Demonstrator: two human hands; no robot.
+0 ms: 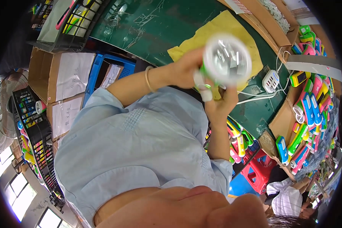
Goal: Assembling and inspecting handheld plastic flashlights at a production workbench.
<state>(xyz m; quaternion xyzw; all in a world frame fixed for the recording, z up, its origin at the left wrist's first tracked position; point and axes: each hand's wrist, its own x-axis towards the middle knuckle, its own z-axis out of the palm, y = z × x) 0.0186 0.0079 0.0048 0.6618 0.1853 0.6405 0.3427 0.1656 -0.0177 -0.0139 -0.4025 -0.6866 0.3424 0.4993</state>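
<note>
A flashlight [228,59] with a round clear lens and white rim is held up over the table, lens facing me, slightly blurred. Bits of green show behind its rim. My left hand [188,65] wraps around the left side of its head. Below the rim, the fingers of my right hand [222,103] close on its lower part; most of the body is hidden behind the head. Something white, perhaps a wrap on a finger, shows between the hands. Under them a yellow sheet [201,34] lies on the green tabletop [148,28].
A white power strip [271,81] with cables sits right of the sheet. Many colourful flashlights [311,110] fill cardboard at the right. Black crates [34,133], a blue crate [91,76] and a fan [7,102] stand left. Red stools [258,171] and another person [287,199] are lower right.
</note>
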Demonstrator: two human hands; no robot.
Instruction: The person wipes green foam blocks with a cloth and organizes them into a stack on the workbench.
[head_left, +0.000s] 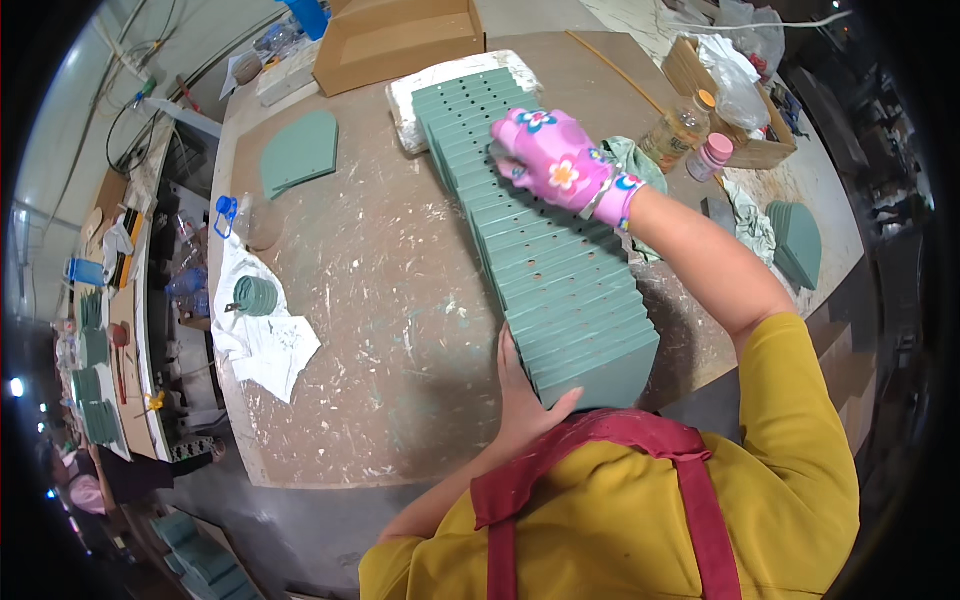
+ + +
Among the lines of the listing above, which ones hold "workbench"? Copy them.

Finished task:
Goal: Assembling and inspecting handheld plastic flashlights at a production workbench.
Instruction: The person wipes green foam blocks with a cloth and organizes them into a stack on the workbench.

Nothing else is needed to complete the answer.